SGLT2 inhibition effect on salt-induced hypertension, RAAS, and Na ⁺ transport in Dahl SS rats

The present study indicates that Na ⁺-glucose cotransporter-2 (SGLT2) inhibition in a nondiabetic model of salt-sensitive hypertension blunts the development and magnitude of salt-induced hypertension. Chronic inhibition of SGLT2 increases glucose and Na ⁺ excretion without secondary effects on the expression and function of other Na ⁺ transporters and channels along the nephron and hormone levels in the renin-angiotensin-aldosterone system. These data provide novel insights into the effects of SGLT2 inhibitors and their potential use in hypertension.

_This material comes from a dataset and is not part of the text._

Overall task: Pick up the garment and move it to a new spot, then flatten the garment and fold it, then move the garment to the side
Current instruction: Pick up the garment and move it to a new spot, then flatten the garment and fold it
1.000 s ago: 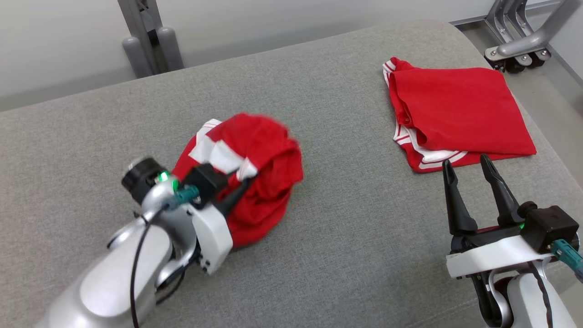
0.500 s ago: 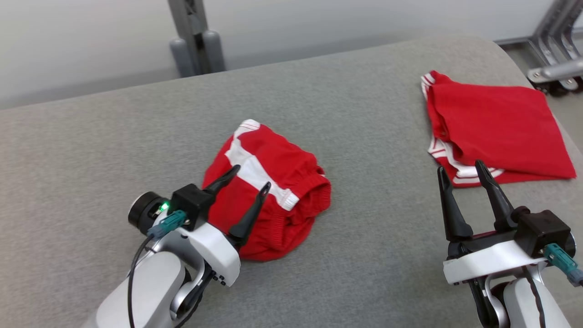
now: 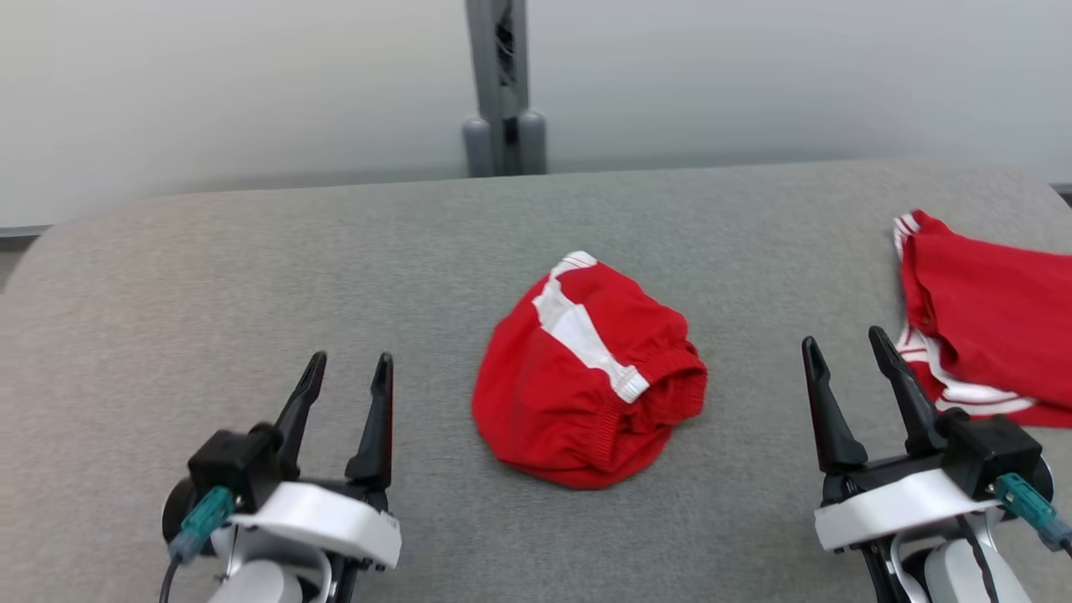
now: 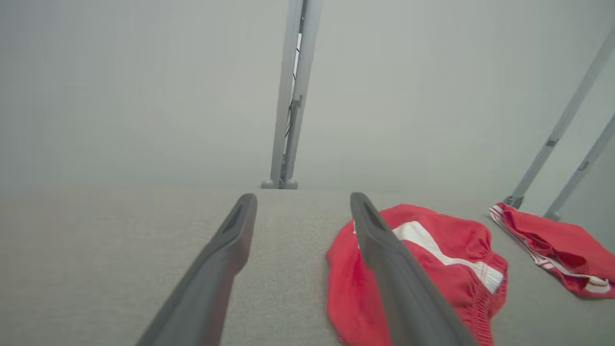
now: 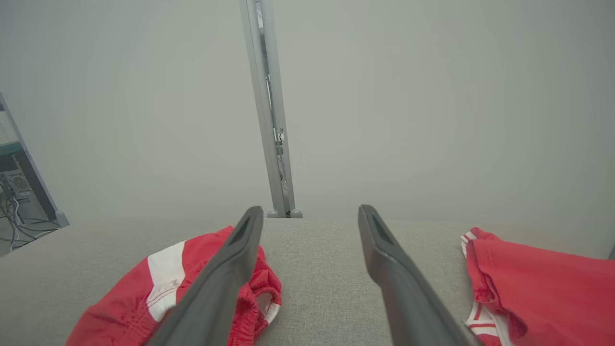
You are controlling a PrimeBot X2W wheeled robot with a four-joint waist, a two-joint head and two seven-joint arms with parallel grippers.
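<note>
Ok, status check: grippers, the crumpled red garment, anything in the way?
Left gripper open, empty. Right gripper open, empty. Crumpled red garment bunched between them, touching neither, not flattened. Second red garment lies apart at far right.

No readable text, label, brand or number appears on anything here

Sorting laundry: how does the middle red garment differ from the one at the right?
The middle garment lies bunched in a rounded heap; the right garment lies flat, folded. The middle one shows a broad white band; the right one, thin white stripes along its edge. Both are red, on the grey cushion.
</note>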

Na ⁺-glucose cotransporter-2 (SGLT2) inhibitors are the new mainstay of treatment for diabetes mellitus and cardiovascular diseases. Despite the remarkable benefits, the molecular mechanisms mediating the effects of SGLT2 inhibitors on water and electrolyte balance are incompletely understood. The goal of this study was to determine whether SGLT2 inhibition alters blood pressure and kidney function via affecting the renin-angiotensin-aldosterone system (RAAS) and Na ⁺ channels/transporters along the nephron in Dahl salt-sensitive rats, a model of salt-induced hypertension. Administration of dapagliflozin (Dapa) at 2 mg/kg/day via drinking water for 3 wk blunted the development of salt-induced hypertension as evidenced by lower blood pressure and a left shift of the pressure natriuresis curve. Urinary flow rate, glucose excretion, and Na ⁺- and Cl ⁻-to-creatinine ratios increased in Dapa-treated compared with vehicle-treated rats. To define the contribution of the RAAS, we measured various hormones. Despite apparent effects on Na ⁺- and Cl ⁻-to-creatinine ratios, Dapa treatment did not affect RAAS metabolites. Subsequently, we assessed the effects of Dapa on renal Na ⁺ channels and transporters using RT-PCR, Western blot analysis, and patch clamp. Neither mRNA nor protein expression levels of renal transporters (SGLT2, Na ⁺/H ⁺ exchanger isoform 3, Na ⁺-K ⁺-2Cl ⁻ cotransporter 2, Na ⁺-Cl ⁻ cotransporter, and α-, β-, and γ-epithelial Na ⁺ channel subunits) changed significantly between groups. Furthermore, electrophysiological experiments did not reveal any difference in Dapa treatment on the conductance and activity of epithelial Na ⁺ channels. Our data suggest that SGLT2 inhibition in a nondiabetic model of salt-sensitive hypertension blunts the development of salt-induced hypertension by causing glucosuria and natriuresis without changes in the RAAS or the expression or activity of the main Na ⁺ channels and transporters.

NEW & NOTEWORTHY The present study indicates that Na ⁺-glucose cotransporter-2 (SGLT2) inhibition in a nondiabetic model of salt-sensitive hypertension blunts the development and magnitude of salt-induced hypertension. Chronic inhibition of SGLT2 increases glucose and Na ⁺ excretion without secondary effects on the expression and function of other Na ⁺ transporters and channels along the nephron and hormone levels in the renin-angiotensin-aldosterone system. These data provide novel insights into the effects of SGLT2 inhibitors and their potential use in hypertension.